**What is expected**
Show each line of the data below that has the string "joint" in it.

#### Data block

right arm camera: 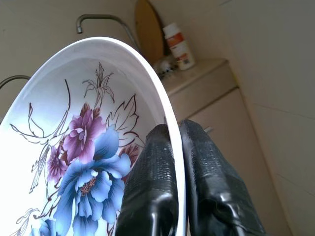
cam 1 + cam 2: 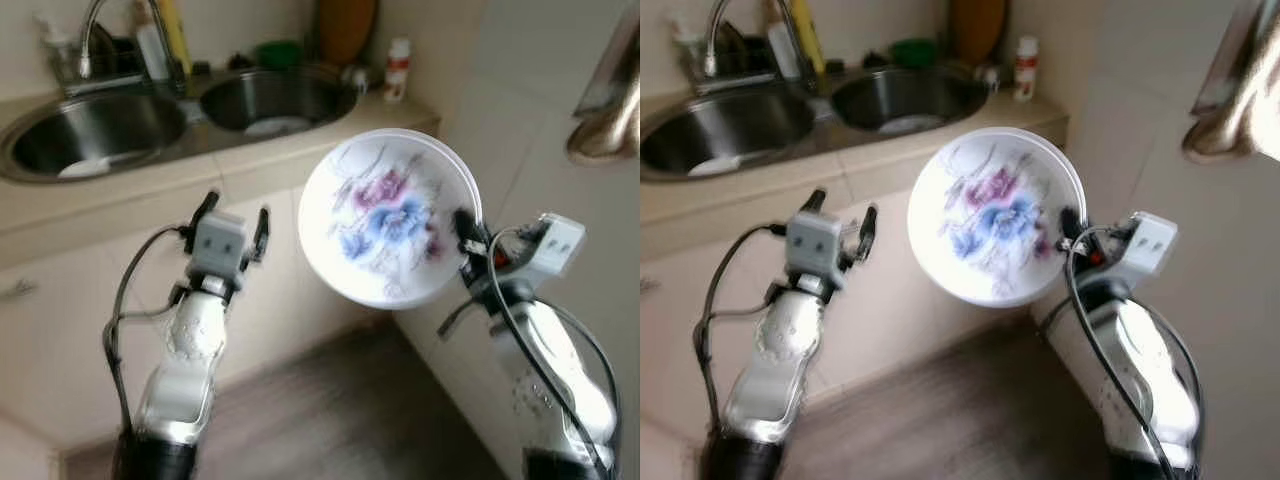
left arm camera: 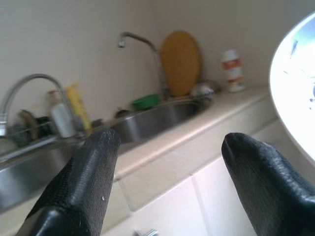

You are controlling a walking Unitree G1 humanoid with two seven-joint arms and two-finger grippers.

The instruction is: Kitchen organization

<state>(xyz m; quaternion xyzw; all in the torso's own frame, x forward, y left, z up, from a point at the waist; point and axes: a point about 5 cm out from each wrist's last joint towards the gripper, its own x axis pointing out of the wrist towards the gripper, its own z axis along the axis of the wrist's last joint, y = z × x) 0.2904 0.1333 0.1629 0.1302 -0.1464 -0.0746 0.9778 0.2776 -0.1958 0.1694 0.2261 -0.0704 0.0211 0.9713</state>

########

**Response to the exercise**
You are controlling a walking Unitree G1 humanoid with two seven-joint arms and two-finger grippers.
<state>(xyz m; quaternion xyzw; all in the torso's own frame, x forward, y left, z up, from a point at the waist; point and axes: a point about 5 cm out from each wrist's last joint towards the gripper, its own x axis pointing out of the wrist towards the gripper, its own z axis along the axis of the wrist's last joint, y = z × x) 0.2904 0.1333 0.1629 0.1302 -0.1464 -0.0746 0.9778 0.2776 -0.1958 0.1694 0.2261 -0.0704 0.0211 0.9713</state>

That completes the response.